There would be a third exhumation of the remains of Myles Standish. Some of his descendants, unhappy with the fact that Standish had been re-interred in a pine coffin, requested the construction of a vault beneath the memorial to better preserve their ancestor's remains. In 1931, they were granted permission by the Town to excavate the site. On this occasion there was a very large crowd present. Standish's remains were placed in a copper box, which in turn was placed in a cement chamber beneath the memorial.

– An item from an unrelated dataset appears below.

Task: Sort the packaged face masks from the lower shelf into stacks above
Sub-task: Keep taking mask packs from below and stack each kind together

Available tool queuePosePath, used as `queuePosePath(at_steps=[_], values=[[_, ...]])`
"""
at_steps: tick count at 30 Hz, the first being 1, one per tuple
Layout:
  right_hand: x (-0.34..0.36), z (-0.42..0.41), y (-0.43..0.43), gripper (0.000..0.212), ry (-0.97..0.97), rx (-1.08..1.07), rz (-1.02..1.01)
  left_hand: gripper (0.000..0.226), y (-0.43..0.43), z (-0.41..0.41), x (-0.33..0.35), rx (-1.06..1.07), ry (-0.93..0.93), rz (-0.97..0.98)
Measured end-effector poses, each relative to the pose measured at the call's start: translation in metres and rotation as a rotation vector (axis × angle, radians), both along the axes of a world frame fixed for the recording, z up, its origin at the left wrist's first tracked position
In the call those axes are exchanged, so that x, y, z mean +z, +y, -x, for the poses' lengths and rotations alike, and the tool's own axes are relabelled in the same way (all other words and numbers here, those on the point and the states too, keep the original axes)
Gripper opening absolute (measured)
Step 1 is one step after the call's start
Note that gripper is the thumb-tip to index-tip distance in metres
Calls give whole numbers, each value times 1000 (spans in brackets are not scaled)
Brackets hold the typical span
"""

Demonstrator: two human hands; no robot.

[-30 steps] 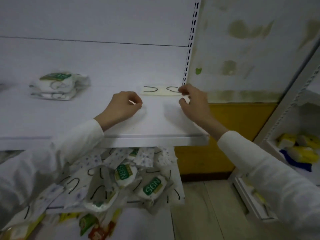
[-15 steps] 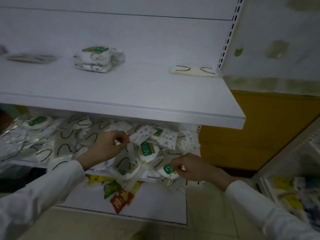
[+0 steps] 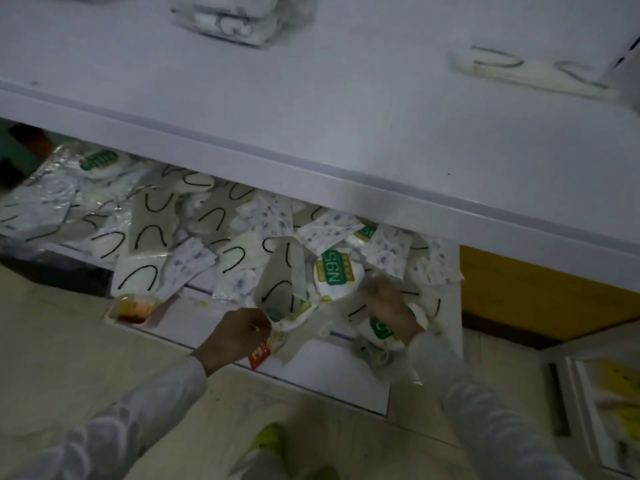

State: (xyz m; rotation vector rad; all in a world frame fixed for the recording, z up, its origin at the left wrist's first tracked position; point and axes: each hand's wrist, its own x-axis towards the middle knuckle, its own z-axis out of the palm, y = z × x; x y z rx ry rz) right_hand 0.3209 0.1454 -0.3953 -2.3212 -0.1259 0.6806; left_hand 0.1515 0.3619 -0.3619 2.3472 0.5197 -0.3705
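A loose pile of packaged face masks [image 3: 207, 233] covers the lower shelf, some marked N95 [image 3: 335, 271], some with black ear loops. My left hand [image 3: 239, 336] is at the pile's front edge, fingers curled against a clear packet with a green label [image 3: 281, 315]. Whether it pinches that packet is hidden. My right hand [image 3: 388, 306], blurred, lies over an N95 packet [image 3: 381, 330] with its fingers curled round it. On the upper shelf [image 3: 346, 133] sit a stack of wrapped masks [image 3: 242, 15] and one flat mask packet [image 3: 526, 69].
Small red and yellow packets [image 3: 133, 308] lie on the bottom shelf below the pile. To the right are a yellow wall panel [image 3: 540, 299] and another low shelf with yellow packs [image 3: 616, 393]. My shoe [image 3: 268, 438] stands on the tiled floor.
Both hands have left the upper shelf, where the flat mask packet stays, and dropped into the lower pile. My view has tilted down and closer.
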Motion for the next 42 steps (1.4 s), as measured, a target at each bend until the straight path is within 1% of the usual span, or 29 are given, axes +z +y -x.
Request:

A copper tube containing time capsule material was also placed within the chamber.[22]
In 1930, the Alden Kindred of America, a non-profit organization composed of descendants of John and Priscilla Alden, placed slate gravestones to mark the approximate location of the resting places of John Alden, who died in 1687, and Priscilla Mullins Alden, who died around 1680. The markers were erected close to other Alden family stones, including that of their son Jonathan Alden, presuming that John and Priscilla were buried nearby.[23]
Descendants of George Soule, another passenger of the Mayflower, placed a marker in 1971 at the supposed location of Soule's grave, near other Soule family markers.
In 1977, the American Cemetery Association placed a plaque at the entrance to the burying ground proclaiming it "The Oldest Maintained Cemetery in the United States."